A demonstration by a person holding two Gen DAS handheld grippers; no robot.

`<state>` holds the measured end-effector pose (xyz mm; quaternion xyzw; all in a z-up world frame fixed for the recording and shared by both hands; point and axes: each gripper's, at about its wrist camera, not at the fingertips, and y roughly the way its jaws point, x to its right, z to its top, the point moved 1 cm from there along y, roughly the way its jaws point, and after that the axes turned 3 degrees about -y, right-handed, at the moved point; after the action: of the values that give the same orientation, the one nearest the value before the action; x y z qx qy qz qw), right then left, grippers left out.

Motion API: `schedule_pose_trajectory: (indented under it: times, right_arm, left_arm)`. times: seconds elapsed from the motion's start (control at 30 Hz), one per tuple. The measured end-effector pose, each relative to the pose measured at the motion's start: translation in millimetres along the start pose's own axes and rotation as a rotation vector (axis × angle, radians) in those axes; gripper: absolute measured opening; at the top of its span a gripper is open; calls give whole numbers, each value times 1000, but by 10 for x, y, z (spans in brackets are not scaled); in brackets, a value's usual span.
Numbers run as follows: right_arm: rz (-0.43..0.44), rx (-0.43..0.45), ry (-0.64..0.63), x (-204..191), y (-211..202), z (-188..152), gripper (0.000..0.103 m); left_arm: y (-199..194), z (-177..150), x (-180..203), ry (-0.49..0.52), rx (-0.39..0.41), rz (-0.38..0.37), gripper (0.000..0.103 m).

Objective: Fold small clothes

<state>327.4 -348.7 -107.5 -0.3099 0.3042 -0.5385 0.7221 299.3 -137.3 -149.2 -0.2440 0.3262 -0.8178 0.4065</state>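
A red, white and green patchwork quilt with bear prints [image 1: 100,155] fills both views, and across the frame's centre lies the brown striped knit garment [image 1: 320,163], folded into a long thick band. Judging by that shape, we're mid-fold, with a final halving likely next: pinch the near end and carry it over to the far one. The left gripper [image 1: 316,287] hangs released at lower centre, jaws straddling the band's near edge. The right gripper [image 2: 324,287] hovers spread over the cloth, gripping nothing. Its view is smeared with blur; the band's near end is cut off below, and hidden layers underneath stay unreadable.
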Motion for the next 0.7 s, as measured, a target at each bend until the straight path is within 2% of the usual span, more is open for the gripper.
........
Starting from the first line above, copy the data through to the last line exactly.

> Written answer:
A demonstration by a person holding two Gen DAS handheld grippers; no robot.

`<state>` holds the measured end-effector pose (xyz mm; quaternion xyzw; all in a z-up world frame fixed for the recording and shared by both hands; point and axes: each gripper's, at about its wrist camera, not at the fingertips, and y roughly the way its jaws point, x to its right, z to its top, the point moved 1 cm from there along y, roughly the way its jaws point, and after that the axes turned 3 degrees about -y, right-handed, at the moved point; after the action: of the values that give the same orientation, the one nearest the value before the action; x y z qx qy qz qw), right then left, grippers left out.

Motion API: `schedule_pose_trajectory: (indented under it: times, right_arm, left_arm)`. times: seconds elapsed from the motion's start (control at 30 Hz), one per tuple. The measured end-effector pose, each relative to the pose measured at the motion's start: translation in millimetres along the start pose's own axes and rotation as a rotation vector (axis × angle, radians) in those axes; gripper: absolute measured opening; at the top of its span a gripper is open; calls give whole numbers, each value times 1000, but by 10 for x, y, z (spans in brackets are not scaled); in brackets, a value's usual span.
Numbers run as follows: right_arm: rz (-0.43..0.44), rx (-0.43..0.45), ry (-0.64..0.63), x (-204..191), y (-211..202), z (-188..152), gripper (0.000..0.103 m); left_arm: y (-199..194), z (-177..150), x (-180..203), ry (-0.49..0.52), rx (-0.39..0.41), rz (-0.38..0.37), gripper (0.000..0.103 m).

Objective: Fold small clothes

<state>327.4 -348.7 -107.5 -0.3099 0.3042 -0.5385 0.7221 299.3 -137.3 -149.2 -0.2440 0.3262 -0.8178 0.4065</state>
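A red, white and green patchwork quilt with bear prints [image 1: 100,155] fills both views, and across the frame's centre lies the brown striped knit garment [image 1: 320,163], folded into a long thick band. Judging by that shape, we're mid-fold, with a final halving likely next: pinch the near end and carry it over to the far one. The left gripper [image 1: 316,287] hangs released at lower centre, jaws straddling the band's near edge. The right gripper [image 2: 324,287] hovers spread over the cloth, gripping nothing. Its view is smeared with blur; the band's near end is cut off below, and hidden layers underneath stay unreadable.
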Motion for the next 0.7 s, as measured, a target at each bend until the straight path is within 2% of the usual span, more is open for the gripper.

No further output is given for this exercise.